NOTE: THIS POST IS WRITTEN BY CALLIE AND POSTED BY SONIA BECAUSE CALLIE DOES NOT CURRENTLY HAVE POSTING ACCESS
Recently in Theatre Management we were asked to design our own theatre companies. The easiest way to do this is obviously to combine a whole slew of things you’re passionate about, so I tried to compile that list:
-Physical Theatre
-Process
-Playing
-Participation with the artist community
-Partying
I didn’t aim to choose a list of things starting with the letter P, but it happened. I wanted to create something that looked like this. A lot of fun exploration that was allowed the time to fully explore an idea, and got to share it in fun exciting ways with the community that it was benefiting. I thought about models that were similar, Oberon maybe? No. Not really what I meant. Punchdrunk? Possibly… that did fit with the ‘P’ theme! But then it hit me! There was an element I had forgotten: Place. And that place was London, and the company was Shunt.

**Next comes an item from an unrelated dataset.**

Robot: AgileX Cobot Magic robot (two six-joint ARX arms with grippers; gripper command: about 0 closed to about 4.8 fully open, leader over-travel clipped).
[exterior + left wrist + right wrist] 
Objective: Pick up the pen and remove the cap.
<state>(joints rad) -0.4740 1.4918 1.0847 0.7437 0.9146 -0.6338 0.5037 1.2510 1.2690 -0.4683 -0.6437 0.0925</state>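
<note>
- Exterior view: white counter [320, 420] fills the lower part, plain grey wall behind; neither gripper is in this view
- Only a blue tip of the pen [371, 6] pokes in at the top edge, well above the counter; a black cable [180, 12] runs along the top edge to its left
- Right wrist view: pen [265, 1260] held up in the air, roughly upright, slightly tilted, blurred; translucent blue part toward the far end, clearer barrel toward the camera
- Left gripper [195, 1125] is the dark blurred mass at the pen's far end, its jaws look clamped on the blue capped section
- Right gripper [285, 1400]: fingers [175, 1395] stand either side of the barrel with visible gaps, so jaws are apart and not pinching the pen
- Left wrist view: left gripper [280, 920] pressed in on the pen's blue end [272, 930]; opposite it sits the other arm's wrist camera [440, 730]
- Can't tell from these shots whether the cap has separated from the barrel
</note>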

When I spent my semester abroad in London last spring, my favorite place to go on a weekend was the night club/ lounge Shunt (shunt.co.uk). I was always able to see some exciting performance art, it was in an interesting place (A Bermondsey Street money processing warehouse that had a large structure built in the center with three plexi glass floors you could see through, all set up for performances, and all forming a large machine). I hadn’t realized it was the home of a theatre company. Shunt was founded in 1998 by a group of artists who met at the Central School of Speech and Drama. They chose the name, because like the spaces they worked in, it did not immediately suggest a theatrical experience. They started in Bethnal Green Arches where they created Twist, The Tennis Show, and Dance Bear Dance. After gaining recognition from the National Theatre, they moved to a new London Bridge location where they performed Tropicana. The experience for Tropicana began the moment the audience got off the tube. Despite being what would be called ‘site specific’ they did not associate with that because the spaces they worked in  we imagined into what they became.

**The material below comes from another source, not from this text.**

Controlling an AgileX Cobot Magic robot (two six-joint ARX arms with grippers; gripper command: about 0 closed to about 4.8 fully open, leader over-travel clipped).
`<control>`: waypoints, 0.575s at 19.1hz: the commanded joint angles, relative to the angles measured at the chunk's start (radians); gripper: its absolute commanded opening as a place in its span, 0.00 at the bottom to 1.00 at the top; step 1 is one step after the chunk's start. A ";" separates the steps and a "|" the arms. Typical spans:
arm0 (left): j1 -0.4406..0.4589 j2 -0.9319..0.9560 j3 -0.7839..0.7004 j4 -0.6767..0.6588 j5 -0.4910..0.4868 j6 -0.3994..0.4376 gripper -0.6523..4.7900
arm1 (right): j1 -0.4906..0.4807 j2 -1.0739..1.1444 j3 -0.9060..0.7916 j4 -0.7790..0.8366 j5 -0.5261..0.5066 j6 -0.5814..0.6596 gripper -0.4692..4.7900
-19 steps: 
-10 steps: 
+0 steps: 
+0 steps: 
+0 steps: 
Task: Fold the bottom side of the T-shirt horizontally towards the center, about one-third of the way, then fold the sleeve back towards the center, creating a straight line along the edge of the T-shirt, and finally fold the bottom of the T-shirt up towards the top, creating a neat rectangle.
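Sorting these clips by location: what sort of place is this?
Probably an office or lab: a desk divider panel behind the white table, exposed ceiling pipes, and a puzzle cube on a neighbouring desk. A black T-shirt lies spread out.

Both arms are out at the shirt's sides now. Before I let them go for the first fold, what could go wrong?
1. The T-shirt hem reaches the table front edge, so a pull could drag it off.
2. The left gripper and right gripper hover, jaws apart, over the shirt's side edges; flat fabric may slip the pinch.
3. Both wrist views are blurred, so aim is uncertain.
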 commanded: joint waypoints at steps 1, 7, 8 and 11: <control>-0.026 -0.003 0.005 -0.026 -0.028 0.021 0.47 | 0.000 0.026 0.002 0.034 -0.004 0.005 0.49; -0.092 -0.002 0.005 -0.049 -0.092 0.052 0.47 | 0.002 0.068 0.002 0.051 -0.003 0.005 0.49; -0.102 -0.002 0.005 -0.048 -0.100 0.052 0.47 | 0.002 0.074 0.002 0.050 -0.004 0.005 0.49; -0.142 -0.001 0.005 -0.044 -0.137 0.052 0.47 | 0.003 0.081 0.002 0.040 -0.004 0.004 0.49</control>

The group’s goal is to challenge the idea of a singular author by working with a large idea the group decides to explore. While the group is working on devising, they host bi- monthly cabaret nights, & weekly lounge nights (which is what I attended think it was just a ‘fun arty club’ experience). Both are tools used for sharing their process, and gaining inspiration. I missed being able to see their most recent piece, Money (based around ideas in Emile Zola’s L’argent) by a few weeks. The whole performance was about the mindless machine that is today’s economy and where we find ourselves in it.
This makes me feel better about my own crazy dreams of having my 5P’s (partying must be included no matter how old I get, even if it has to change in forms). I can have a company that does all of this, because one already exists that works great.